Abimanyu tersenyum lalu menyamping gelas minumannya dan menjawab, “Nggak ada sama sekali perempuan yang chat gue, Nan. Mana ada perempuan yang mau sama gue? Gue rasa nggak ada deh, Nan. Nyatanya gue lagi berjuang untuk satu perempuan sekarang, tapi dia nggak pernah sadar dengan perasaan yang gue miliki ke dia. Dia itu ibaratnya Mika versi cewek, nggak pernah bisa peka. Maka dari itu gue milih mencintai dia dari kejauhan biar nggak terlalu beresiko.”

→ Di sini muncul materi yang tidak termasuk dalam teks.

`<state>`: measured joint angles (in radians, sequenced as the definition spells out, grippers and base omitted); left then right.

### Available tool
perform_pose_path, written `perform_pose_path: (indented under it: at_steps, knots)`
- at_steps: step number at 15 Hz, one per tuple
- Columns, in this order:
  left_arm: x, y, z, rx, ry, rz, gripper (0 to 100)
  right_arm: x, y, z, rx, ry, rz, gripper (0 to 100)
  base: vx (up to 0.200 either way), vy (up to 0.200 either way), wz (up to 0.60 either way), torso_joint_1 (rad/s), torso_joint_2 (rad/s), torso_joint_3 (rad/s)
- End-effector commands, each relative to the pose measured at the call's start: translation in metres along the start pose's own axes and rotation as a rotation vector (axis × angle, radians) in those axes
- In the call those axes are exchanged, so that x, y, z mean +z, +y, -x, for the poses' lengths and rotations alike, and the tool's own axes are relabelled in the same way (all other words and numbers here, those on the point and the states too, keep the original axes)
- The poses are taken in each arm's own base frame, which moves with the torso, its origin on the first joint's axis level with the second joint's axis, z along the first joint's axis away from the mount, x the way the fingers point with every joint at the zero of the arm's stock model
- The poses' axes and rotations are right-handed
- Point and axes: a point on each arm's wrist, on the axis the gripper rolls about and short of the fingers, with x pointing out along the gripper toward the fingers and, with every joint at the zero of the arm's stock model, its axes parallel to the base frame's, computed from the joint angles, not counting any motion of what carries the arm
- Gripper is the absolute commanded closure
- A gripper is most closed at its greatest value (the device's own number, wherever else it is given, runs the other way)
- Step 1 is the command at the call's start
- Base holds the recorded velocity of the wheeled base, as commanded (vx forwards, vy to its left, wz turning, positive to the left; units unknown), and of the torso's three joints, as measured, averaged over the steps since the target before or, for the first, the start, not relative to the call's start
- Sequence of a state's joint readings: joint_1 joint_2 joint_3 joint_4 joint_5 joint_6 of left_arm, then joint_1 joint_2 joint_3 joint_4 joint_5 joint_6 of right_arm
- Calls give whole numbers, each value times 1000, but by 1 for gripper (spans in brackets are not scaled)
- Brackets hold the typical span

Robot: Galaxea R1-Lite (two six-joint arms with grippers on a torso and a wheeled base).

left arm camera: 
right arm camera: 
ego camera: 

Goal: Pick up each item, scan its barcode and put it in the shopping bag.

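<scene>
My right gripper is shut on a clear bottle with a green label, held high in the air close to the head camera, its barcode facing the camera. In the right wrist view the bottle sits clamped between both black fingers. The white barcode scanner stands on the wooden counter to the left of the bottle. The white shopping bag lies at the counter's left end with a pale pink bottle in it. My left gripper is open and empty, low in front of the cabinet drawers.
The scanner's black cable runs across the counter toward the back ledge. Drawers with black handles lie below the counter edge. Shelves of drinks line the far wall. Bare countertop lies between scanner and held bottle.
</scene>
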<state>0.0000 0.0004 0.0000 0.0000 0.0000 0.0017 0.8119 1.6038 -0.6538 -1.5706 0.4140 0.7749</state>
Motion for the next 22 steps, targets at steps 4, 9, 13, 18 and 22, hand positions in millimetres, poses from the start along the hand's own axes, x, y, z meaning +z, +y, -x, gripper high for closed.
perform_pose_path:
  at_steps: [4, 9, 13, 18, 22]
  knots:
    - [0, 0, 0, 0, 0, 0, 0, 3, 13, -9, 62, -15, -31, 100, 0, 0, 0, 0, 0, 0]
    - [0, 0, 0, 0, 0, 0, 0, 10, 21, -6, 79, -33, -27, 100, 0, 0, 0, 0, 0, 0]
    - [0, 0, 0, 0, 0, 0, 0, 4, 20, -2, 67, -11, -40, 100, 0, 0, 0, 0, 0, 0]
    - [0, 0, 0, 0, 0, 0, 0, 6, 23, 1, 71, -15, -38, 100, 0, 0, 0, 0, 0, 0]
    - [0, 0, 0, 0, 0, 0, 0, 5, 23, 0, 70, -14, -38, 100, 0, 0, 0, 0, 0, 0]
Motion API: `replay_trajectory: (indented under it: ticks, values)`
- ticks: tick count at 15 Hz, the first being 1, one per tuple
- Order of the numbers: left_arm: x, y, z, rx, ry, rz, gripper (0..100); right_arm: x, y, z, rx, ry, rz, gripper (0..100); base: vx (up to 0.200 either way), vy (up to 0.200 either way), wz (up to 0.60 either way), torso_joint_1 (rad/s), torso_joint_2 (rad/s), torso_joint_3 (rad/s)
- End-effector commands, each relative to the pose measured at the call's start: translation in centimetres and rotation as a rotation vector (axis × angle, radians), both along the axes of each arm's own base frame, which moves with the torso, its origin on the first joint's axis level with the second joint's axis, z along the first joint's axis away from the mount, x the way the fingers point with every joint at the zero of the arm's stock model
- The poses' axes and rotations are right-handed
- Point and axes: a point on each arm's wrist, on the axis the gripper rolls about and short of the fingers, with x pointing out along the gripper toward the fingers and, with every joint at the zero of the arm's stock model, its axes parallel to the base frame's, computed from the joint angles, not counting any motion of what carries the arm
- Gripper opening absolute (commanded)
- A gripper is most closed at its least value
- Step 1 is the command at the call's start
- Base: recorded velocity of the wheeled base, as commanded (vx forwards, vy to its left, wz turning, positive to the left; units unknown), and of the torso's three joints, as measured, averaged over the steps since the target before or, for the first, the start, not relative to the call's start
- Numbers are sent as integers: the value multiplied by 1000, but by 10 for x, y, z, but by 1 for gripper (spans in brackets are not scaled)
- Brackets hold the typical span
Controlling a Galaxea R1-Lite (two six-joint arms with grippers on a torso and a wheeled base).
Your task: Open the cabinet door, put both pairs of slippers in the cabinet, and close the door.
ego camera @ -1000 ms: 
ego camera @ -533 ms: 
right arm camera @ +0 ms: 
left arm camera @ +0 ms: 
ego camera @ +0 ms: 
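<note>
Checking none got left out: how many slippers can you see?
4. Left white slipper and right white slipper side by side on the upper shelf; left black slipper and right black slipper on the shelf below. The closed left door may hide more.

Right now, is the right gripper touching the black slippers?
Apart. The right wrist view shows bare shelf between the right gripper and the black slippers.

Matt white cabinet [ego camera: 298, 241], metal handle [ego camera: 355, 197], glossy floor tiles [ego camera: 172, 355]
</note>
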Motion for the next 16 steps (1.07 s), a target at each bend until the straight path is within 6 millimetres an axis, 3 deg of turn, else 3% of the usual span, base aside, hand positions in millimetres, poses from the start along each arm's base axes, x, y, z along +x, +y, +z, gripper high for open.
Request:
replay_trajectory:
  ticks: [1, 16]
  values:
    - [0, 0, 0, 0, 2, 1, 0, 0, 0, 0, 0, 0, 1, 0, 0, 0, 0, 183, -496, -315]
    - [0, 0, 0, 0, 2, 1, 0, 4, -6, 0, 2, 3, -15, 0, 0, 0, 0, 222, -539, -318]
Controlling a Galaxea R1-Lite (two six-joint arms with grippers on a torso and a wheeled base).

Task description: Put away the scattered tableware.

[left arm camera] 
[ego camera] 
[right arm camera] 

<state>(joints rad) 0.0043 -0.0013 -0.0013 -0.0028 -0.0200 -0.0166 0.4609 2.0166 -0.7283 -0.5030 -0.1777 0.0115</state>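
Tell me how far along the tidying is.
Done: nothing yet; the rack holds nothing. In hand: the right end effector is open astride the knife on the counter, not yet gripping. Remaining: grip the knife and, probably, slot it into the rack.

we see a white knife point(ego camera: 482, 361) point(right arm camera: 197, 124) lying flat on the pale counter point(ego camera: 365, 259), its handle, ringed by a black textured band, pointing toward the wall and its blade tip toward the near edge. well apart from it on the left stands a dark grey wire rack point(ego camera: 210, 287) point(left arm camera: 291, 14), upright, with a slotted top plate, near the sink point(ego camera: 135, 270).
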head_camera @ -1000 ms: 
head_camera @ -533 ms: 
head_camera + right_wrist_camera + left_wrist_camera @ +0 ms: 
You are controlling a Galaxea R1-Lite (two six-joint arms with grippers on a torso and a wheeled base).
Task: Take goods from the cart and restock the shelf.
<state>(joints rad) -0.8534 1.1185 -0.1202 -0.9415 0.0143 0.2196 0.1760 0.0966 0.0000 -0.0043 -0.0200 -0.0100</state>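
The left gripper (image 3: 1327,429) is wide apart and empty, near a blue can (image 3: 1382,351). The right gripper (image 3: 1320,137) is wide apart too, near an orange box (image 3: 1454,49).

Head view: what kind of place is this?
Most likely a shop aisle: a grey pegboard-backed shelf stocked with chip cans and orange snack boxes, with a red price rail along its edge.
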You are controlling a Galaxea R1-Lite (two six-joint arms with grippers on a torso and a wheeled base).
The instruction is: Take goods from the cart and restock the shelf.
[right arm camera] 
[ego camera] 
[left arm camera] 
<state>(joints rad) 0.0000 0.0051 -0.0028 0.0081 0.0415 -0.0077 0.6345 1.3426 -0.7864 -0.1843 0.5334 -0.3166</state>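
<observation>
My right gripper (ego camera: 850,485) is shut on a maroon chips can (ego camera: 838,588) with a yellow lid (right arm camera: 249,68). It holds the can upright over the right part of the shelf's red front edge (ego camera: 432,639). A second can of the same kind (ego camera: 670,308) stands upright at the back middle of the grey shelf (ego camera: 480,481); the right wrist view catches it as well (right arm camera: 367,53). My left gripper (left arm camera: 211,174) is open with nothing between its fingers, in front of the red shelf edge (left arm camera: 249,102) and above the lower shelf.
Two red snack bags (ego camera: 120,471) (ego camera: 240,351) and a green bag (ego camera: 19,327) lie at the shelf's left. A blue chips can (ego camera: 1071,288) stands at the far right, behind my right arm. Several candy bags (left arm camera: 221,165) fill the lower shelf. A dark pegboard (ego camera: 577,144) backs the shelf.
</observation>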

“Kok lo nggak mau confess tentang perasaan lo ke dia? Nggak mungkin lo ditolak sama cewek, Nyu. Kalau sampai ada yang berani tolak lo, langsung aja ngomong ke gue. Biar gue datangi tuh cewek, secantik apa dia sampai berani nolak cowok seganteng sahabat gue kek gini. Lo jangan pernah malu buat confess, Nyu,” ucap Kinanthi, menatap wajah Abimanyu menyendu. Ia tak tau jika selama ini sahabatnya juga sedang mencintai seorang perempuan, tapi tidak pernah cerita pada dirinya siapakah perempuan tersbeut. Kinanthi tak berani bertanya lebih dari ini karena raut wajah yang Abimanyu sudah menggambarkan semuanya.
Abimanyu tersenyum kecil lalu menggelengkan kepalanya. “Gue nggak mau confess ke dia, Nan. Setau gue, dia udah ada gebetan. Gue nggak mau merusak hubungan orang, demi perasaan gue sendiri. Itu namanya egois banget.”
Kinanthi tersenyum lalu mengusap bahu Abimanyu lembut. Mereka lalu menyantap makanan pesanan mereka yang sudah datang sambil menunggu datangnya ayah Kinanthi.